Task description: Each line of the data is to be output verbatim, with the images removed.

Listed entries:
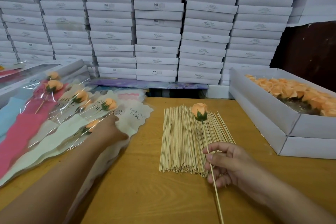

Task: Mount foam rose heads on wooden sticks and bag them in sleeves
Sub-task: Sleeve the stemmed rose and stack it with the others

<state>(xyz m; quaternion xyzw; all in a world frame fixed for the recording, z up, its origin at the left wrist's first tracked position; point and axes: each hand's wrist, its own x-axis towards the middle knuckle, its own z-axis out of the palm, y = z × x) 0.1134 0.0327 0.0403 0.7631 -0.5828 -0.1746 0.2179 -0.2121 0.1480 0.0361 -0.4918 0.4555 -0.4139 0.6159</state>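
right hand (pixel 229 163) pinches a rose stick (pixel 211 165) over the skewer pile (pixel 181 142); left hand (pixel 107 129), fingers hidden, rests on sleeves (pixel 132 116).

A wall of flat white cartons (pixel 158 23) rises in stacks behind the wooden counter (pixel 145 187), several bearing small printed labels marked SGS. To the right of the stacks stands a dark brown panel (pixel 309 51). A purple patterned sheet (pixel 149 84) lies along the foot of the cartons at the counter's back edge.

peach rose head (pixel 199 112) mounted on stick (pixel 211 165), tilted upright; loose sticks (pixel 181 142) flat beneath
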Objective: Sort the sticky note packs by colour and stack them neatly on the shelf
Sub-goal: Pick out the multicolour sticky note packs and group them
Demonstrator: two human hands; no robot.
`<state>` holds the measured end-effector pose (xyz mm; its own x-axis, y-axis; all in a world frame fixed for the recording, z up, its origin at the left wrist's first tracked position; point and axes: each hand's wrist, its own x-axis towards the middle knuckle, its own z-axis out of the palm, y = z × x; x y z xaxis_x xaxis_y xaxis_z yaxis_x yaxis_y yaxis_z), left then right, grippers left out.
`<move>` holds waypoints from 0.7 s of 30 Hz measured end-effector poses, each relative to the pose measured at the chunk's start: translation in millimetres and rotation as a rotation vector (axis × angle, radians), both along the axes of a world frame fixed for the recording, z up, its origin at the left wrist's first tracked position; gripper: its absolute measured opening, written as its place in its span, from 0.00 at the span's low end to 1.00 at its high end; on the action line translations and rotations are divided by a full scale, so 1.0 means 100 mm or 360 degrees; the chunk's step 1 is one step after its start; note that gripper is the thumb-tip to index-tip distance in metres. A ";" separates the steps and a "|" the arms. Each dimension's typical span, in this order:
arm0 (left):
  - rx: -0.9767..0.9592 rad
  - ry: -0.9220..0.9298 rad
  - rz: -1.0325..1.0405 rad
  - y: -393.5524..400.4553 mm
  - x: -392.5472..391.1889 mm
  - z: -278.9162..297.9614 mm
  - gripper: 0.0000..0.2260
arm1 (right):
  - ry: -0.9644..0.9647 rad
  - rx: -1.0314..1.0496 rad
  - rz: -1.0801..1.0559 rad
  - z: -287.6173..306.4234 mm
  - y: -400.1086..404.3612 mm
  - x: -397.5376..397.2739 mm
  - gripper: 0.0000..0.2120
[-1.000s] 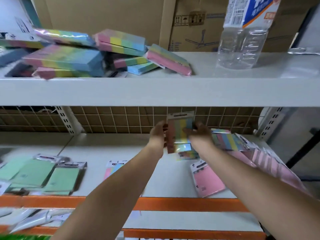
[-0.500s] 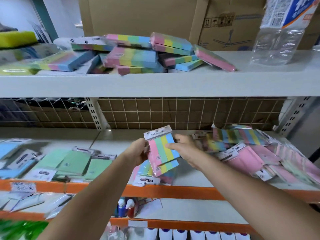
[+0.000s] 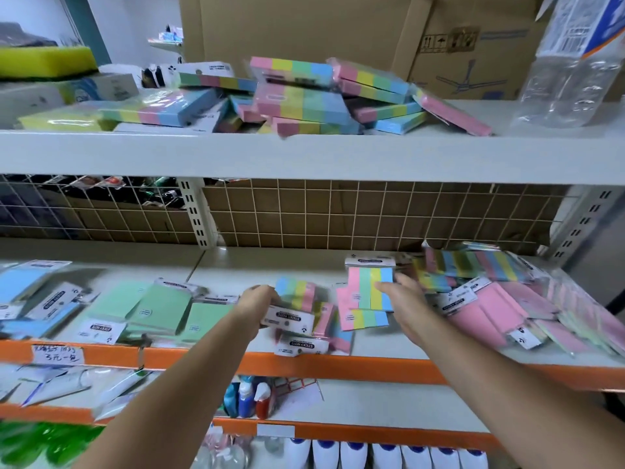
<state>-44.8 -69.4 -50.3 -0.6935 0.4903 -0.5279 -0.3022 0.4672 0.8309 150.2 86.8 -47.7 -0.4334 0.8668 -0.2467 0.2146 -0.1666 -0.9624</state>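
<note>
My left hand grips a multicolour sticky note pack by its white header, on top of a small stack of multicolour packs at the front of the middle shelf. My right hand holds a second multicolour striped pack upright just to the right, thumb across its front. Another striped pack lies beneath it. Green packs lie to the left, blue packs at the far left, pink packs to the right.
A loose heap of multicolour packs fills the shelf's back right corner. The top shelf carries thick multicolour note blocks, a clear plastic bottle, a cardboard box and a yellow sponge. A wire grid backs the middle shelf.
The packs held together between both hands have been split. My left hand brought one down onto the front stack; my right hand moved right with the other.
</note>
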 end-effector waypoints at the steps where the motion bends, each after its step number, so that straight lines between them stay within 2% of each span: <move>1: -0.0045 -0.0020 -0.0060 -0.01 0.01 -0.03 0.09 | -0.0011 -0.0008 -0.0027 -0.01 0.00 0.00 0.06; 4: -0.0098 -0.0091 -0.0194 -0.03 0.07 -0.11 0.08 | -0.0114 0.0005 -0.0023 -0.07 -0.01 -0.01 0.09; 6: -0.0119 -0.0101 -0.0253 -0.03 0.11 -0.13 0.07 | -0.0163 -0.0003 -0.0024 -0.09 -0.02 -0.04 0.07; 9: -0.0252 -0.0009 -0.0389 -0.03 0.14 -0.08 0.05 | -0.0207 -0.0030 -0.0018 -0.15 -0.05 -0.09 0.10; 11: -0.0413 0.0066 -0.0516 -0.04 0.16 -0.03 0.06 | -0.0202 -0.0061 -0.0006 -0.16 -0.09 -0.12 0.06; 14: -0.0602 0.0192 -0.0647 -0.03 0.18 0.04 0.08 | -0.0182 -0.0125 0.0004 -0.18 -0.15 -0.16 0.07; 17: -0.0731 0.0456 -0.0671 0.01 0.15 0.03 0.13 | -0.0199 -0.0153 -0.0017 -0.20 -0.20 -0.19 0.09; 21: -0.0670 0.0640 -0.0603 0.10 0.13 -0.11 0.25 | -0.0233 -0.0191 -0.0052 -0.27 -0.20 -0.18 0.08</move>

Exercise output:
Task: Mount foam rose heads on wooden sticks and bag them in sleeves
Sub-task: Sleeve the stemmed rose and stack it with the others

<state>(xyz m; quaternion xyzw; all in a world frame fixed for the recording, z up, its origin at the left wrist's first tracked position; point and axes: each hand's wrist, its own x-axis towards the middle knuckle, its own z-axis out of the palm, y = z × x) 0.1134 0.0327 0.0403 0.7631 -0.5828 -0.1746 0.2179 -0.2121 0.1480 0.0361 -0.4918 0.4555 -0.4139 0.6159</state>
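right hand (pixel 229 163) pinches a rose stick (pixel 211 165) over the skewer pile (pixel 181 142); left hand (pixel 107 129), fingers hidden, rests on sleeves (pixel 132 116).

A wall of flat white cartons (pixel 158 23) rises in stacks behind the wooden counter (pixel 145 187), several bearing small printed labels marked SGS. To the right of the stacks stands a dark brown panel (pixel 309 51). A purple patterned sheet (pixel 149 84) lies along the foot of the cartons at the counter's back edge.

peach rose head (pixel 199 112) mounted on stick (pixel 211 165), tilted upright; loose sticks (pixel 181 142) flat beneath
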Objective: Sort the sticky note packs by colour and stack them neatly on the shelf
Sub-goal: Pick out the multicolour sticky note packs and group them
Demonstrator: two human hands; no robot.
`<state>` holds the measured end-effector pose (xyz mm; its own x-axis, y-axis; all in a world frame fixed for the recording, z up, its origin at the left wrist's first tracked position; point and axes: each hand's wrist, its own x-axis towards the middle knuckle, its own z-axis out of the palm, y = z × x; x y z xaxis_x xaxis_y xaxis_z yaxis_x yaxis_y yaxis_z), left then right, grippers left out.
`<move>` holds waypoints from 0.7 s of 30 Hz measured end-effector poses, each relative to the pose measured at the chunk's start: translation in millimetres and rotation as a rotation vector (axis × angle, radians), both along the axes of a world frame fixed for the recording, z up, its origin at the left wrist's first tracked position; gripper: its absolute measured opening, written as its place in its span, from 0.00 at the span's low end to 1.00 at its high end; on the action line translations and rotations are divided by a full scale, so 1.0 means 100 mm or 360 degrees; the chunk's step 1 is one step after its start; note that gripper is the thumb-tip to index-tip distance in metres. A ";" separates the steps and a "|" the arms. Each dimension's typical span, in this order:
arm0 (left):
  - rx: -0.9767..0.9592 rad
  - ry: -0.9220..0.9298 rad
  - rz: -1.0325..1.0405 rad
  - y: -393.5524..400.4553 mm
  - x: -392.5472..391.1889 mm
  - z: -278.9162..297.9614 mm
  - gripper: 0.0000..0.2260
arm1 (right):
  - ry: -0.9644..0.9647 rad
  - rx: -1.0314..1.0496 rad
  - rz: -1.0801..1.0559 rad
  - z: -287.6173..306.4234 mm
  - y: -400.1086..404.3612 mm
  - x: -397.5376..397.2739 mm
  - gripper: 0.0000..0.2120
[-1.000s] 
[-0.500s] 
[+0.000s] 
<state>-44.8 -69.4 -50.3 -0.6935 0.4903 -0.5279 -0.3022 0.4672 0.8309 150.2 86.8 -47.7 -0.4334 0.8668 -0.2467 0.2146 -0.1666 -0.9624</state>
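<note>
My left hand grips a multicolour sticky note pack by its white header, on top of a small stack of multicolour packs at the front of the middle shelf. My right hand holds a second multicolour striped pack upright just to the right, thumb across its front. Another striped pack lies beneath it. Green packs lie to the left, blue packs at the far left, pink packs to the right.
A loose heap of multicolour packs fills the shelf's back right corner. The top shelf carries thick multicolour note blocks, a clear plastic bottle, a cardboard box and a yellow sponge. A wire grid backs the middle shelf.
The packs held together between both hands have been split. My left hand brought one down onto the front stack; my right hand moved right with the other.
</note>
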 end-effector waypoints at the steps where the motion bends, each after its step number, so that straight lines between them stay within 2% of each span: <move>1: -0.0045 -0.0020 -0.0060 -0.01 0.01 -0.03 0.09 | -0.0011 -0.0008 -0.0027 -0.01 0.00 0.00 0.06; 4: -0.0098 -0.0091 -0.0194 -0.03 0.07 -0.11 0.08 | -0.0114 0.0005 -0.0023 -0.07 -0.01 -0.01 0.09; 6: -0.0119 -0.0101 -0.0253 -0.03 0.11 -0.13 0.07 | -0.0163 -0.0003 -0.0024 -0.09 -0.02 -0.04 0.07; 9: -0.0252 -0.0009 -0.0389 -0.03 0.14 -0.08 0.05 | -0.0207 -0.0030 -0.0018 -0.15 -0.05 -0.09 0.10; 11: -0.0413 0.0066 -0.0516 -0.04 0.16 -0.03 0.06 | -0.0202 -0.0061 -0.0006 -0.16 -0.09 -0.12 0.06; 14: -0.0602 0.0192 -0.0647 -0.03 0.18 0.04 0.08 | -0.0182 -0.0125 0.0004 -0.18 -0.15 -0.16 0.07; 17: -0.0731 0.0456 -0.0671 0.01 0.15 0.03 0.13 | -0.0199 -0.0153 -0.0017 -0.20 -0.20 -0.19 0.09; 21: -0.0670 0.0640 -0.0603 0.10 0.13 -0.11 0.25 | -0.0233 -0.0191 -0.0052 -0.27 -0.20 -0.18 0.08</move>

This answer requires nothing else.